Exercise => Needed from the data below: all lines that contain the word "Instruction".

(Records from a dataset)
===============
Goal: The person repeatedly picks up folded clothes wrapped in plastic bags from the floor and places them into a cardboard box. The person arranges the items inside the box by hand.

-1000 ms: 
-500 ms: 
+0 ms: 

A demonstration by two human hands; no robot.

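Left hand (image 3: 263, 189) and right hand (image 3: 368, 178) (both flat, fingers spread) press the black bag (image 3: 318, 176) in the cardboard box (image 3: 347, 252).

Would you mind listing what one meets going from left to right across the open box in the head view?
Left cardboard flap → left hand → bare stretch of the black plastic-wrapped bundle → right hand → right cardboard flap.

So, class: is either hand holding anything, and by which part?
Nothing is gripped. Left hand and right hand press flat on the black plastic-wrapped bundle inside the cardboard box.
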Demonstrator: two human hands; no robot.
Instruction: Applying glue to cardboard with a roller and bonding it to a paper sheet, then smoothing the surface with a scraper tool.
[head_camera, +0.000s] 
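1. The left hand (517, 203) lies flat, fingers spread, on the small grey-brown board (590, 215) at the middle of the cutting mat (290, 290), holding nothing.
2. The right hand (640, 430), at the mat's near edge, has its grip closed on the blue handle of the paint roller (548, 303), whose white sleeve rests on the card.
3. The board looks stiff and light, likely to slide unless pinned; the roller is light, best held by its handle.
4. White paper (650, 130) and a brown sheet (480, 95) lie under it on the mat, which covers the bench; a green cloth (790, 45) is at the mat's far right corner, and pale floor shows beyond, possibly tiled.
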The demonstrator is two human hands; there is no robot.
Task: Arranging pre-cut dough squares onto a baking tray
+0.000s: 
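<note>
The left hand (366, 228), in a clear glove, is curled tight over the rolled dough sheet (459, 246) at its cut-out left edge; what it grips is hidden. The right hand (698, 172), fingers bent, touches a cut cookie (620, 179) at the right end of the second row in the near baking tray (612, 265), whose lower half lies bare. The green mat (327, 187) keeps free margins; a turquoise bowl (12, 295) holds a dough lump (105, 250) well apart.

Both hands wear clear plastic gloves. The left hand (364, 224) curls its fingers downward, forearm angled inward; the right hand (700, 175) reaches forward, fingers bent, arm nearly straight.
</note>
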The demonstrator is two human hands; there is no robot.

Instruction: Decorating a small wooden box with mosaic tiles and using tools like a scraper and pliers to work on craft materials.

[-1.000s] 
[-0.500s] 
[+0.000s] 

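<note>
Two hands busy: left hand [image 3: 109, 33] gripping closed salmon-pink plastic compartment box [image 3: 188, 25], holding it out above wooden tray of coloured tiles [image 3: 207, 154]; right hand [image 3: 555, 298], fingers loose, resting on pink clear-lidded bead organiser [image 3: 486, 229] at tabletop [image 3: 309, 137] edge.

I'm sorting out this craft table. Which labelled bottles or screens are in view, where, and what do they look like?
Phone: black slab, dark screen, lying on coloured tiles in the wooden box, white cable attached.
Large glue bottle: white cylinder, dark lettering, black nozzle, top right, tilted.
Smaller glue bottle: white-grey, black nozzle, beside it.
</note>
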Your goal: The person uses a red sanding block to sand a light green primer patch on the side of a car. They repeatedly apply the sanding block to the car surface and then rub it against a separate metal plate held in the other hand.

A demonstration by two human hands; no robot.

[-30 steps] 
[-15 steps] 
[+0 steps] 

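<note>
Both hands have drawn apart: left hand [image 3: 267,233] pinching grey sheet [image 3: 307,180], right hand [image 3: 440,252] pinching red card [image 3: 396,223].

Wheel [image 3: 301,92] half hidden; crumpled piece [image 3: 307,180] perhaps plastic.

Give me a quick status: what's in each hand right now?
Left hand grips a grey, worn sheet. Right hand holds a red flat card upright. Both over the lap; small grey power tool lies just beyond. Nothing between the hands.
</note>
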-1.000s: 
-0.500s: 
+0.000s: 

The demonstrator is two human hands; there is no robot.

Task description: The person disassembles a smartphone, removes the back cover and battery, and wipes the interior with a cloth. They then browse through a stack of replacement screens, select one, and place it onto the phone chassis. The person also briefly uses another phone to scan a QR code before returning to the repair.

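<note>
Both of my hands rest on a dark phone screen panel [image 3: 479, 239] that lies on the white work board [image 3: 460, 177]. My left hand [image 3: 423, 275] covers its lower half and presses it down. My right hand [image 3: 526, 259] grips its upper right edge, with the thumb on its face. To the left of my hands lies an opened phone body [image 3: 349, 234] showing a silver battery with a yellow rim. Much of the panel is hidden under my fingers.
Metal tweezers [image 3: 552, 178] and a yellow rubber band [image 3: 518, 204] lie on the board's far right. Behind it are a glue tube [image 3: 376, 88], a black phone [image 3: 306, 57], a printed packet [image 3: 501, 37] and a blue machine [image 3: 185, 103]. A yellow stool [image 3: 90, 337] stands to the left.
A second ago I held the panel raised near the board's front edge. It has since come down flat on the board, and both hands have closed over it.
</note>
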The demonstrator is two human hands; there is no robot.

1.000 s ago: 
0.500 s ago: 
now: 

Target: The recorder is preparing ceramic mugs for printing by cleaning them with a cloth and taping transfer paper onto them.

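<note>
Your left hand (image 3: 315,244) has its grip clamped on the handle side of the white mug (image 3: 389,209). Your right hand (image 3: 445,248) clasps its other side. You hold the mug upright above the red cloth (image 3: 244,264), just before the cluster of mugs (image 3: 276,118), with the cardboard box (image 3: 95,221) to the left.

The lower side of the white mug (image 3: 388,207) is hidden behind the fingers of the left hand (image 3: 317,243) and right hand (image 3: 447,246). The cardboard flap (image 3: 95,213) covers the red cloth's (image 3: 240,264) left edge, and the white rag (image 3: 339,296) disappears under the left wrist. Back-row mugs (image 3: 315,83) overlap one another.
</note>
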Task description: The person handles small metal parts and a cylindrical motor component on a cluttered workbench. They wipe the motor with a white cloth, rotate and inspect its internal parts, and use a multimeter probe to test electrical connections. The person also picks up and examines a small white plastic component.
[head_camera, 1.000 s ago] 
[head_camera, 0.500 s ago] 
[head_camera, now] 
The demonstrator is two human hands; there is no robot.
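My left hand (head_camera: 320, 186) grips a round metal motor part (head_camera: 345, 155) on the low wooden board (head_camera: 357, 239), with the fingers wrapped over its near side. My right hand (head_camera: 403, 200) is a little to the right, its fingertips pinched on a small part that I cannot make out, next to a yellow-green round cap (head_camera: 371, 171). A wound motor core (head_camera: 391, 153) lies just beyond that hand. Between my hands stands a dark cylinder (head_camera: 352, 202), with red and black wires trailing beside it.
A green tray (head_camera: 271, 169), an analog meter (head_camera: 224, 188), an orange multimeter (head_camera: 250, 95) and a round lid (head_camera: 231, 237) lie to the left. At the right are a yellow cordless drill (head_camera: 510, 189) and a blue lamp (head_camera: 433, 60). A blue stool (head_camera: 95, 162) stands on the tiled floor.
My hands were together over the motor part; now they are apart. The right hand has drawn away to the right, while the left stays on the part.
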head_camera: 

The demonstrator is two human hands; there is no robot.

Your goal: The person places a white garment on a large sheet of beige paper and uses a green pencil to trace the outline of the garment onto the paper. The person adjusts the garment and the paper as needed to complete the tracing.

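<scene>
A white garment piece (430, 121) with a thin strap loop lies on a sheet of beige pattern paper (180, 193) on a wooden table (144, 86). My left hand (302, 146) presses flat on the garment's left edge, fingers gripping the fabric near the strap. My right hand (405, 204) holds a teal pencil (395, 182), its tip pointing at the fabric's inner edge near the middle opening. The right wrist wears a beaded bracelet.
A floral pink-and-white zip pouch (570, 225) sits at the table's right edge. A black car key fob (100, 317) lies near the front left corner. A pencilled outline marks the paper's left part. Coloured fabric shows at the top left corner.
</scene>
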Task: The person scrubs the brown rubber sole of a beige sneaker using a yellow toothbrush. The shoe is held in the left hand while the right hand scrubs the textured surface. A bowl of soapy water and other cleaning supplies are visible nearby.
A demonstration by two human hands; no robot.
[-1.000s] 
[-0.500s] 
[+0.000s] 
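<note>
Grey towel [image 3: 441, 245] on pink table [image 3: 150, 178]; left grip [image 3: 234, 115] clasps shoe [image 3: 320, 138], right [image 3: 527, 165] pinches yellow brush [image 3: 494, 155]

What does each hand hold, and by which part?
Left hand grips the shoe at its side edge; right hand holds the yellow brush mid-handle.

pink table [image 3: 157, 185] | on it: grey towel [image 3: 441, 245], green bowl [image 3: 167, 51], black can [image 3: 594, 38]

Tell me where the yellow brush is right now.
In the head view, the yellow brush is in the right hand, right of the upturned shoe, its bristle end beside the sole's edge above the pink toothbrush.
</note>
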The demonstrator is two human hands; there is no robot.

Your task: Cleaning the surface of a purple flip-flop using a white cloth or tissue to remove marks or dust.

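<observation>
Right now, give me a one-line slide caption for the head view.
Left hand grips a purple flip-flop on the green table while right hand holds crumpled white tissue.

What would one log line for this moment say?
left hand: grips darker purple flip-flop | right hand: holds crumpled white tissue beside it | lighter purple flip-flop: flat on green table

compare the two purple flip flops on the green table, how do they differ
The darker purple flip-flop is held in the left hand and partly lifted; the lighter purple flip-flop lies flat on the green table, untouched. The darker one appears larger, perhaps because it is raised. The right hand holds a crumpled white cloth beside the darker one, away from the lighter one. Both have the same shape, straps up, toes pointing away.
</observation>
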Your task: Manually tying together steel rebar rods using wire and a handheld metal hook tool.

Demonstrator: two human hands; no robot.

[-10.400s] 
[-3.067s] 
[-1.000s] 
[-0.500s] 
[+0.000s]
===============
Solution to this exercise =>
Instruction: Applying glue to cardboard with a roller and bonding it to a paper sheet, then smoothing the surface with a scraper tool.
Instruction: Decorating a small wooden box with mosaic tiles and using tools like a scraper and pliers to work on craft materials.

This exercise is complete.